The Judge Dredd Roleplaying Game
- Cover of 2002 Rulebook
- Designers: Matthew Sprange
- Publishers: Mongoose Publishing
- Publication: 2002 D20 rules edition; 2009 Traveller rules edition;
- Genres: Science fiction
- Systems: d20 System, Mongoose Traveller
- ISBN: 1903980313

= The Judge Dredd Roleplaying Game =

Tabletop science fiction role-playing game

The Judge Dredd Roleplaying Game is a science fiction role-playing game published by Mongoose Publishing in 2002 and 2009. It is based on Judge Dredd from 2000 AD comic.

==Publication history==
In 2002, Mongoose Publishing having acquired the rights to publish games set in the worlds created by 2000AD, released The Judge Dredd Roleplaying Game. Based on the d20 System, they published a total of 15 supplements. It was also supported by their in-house magazine, Signs & Portents.

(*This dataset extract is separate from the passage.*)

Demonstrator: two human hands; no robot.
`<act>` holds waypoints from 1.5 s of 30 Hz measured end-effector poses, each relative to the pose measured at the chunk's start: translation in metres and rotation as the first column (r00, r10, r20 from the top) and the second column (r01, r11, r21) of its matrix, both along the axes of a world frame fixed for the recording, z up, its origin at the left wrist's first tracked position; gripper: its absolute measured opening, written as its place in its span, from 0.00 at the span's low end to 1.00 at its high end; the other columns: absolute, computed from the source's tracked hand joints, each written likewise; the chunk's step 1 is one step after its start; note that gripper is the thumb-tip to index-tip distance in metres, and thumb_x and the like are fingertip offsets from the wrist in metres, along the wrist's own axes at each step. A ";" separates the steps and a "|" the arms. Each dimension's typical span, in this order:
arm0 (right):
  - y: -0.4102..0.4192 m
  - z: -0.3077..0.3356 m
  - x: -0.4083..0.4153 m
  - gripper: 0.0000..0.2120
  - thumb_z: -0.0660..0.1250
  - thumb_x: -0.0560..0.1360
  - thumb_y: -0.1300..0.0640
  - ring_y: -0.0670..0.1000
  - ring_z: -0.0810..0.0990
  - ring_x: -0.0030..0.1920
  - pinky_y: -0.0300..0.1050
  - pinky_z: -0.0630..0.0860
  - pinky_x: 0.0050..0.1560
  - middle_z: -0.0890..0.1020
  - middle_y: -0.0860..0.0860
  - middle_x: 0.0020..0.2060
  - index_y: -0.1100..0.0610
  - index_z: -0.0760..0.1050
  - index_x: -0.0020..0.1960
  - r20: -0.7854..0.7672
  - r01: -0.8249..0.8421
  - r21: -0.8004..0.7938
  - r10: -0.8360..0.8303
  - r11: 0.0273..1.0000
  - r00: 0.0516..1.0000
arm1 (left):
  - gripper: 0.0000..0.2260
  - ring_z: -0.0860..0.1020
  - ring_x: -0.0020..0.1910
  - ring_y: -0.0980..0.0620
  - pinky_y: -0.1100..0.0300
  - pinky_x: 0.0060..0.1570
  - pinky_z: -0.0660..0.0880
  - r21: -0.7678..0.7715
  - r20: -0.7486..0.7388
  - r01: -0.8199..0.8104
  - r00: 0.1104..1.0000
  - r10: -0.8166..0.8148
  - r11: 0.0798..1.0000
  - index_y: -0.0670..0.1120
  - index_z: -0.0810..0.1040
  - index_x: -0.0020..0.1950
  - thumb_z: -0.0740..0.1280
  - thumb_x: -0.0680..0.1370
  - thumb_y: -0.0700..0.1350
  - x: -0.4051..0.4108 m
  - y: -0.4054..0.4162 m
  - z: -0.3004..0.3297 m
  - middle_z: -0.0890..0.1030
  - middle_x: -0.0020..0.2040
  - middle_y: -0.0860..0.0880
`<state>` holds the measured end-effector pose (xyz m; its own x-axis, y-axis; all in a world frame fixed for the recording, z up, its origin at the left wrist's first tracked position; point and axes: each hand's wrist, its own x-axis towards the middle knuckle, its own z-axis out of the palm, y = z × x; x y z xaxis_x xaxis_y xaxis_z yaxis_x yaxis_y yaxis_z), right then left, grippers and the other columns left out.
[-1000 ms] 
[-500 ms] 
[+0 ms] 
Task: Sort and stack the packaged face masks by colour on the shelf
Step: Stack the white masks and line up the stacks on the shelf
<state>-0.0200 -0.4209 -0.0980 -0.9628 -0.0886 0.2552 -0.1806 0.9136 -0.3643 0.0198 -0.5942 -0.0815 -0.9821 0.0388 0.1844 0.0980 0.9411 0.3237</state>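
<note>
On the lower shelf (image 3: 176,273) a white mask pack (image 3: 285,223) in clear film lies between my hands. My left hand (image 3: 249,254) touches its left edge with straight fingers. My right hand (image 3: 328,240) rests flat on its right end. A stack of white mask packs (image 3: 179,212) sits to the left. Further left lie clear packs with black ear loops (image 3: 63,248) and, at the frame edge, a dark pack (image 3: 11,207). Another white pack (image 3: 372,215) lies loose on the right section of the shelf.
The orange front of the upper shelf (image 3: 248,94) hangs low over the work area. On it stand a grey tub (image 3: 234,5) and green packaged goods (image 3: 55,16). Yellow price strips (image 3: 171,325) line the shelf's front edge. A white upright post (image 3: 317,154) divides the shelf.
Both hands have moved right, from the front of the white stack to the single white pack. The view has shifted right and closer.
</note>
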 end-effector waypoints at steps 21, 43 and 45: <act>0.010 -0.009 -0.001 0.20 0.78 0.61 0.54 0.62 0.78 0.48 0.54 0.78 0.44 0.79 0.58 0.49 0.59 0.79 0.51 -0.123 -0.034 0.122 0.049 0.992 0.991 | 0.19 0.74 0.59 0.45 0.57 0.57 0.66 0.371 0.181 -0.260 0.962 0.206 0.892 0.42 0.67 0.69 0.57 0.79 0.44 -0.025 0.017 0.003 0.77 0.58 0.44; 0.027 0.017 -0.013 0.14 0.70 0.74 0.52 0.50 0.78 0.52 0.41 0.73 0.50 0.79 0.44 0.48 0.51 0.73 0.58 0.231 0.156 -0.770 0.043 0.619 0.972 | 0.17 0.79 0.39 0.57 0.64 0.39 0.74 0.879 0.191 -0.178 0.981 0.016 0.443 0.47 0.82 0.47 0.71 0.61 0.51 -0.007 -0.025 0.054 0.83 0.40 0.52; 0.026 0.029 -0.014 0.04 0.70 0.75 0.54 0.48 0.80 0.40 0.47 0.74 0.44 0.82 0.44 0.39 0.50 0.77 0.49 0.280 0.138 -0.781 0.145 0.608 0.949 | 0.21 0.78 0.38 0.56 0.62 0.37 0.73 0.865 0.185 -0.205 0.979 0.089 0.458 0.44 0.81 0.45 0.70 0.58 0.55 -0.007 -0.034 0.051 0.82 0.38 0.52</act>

In 2009, Mongoose released a new edition, using their Traveller rules set. It was announced that their license was ending in late 2016.

==Reception==
In a review of The Judge Dredd Roleplaying Game in Black Gate, Robert Rowe said "Overall, if you like Judge Dredd and don't absolutely hate the Traveller rules system, this is an excellent game packed with key information and well-laid out stats, all bound together in a very slick package."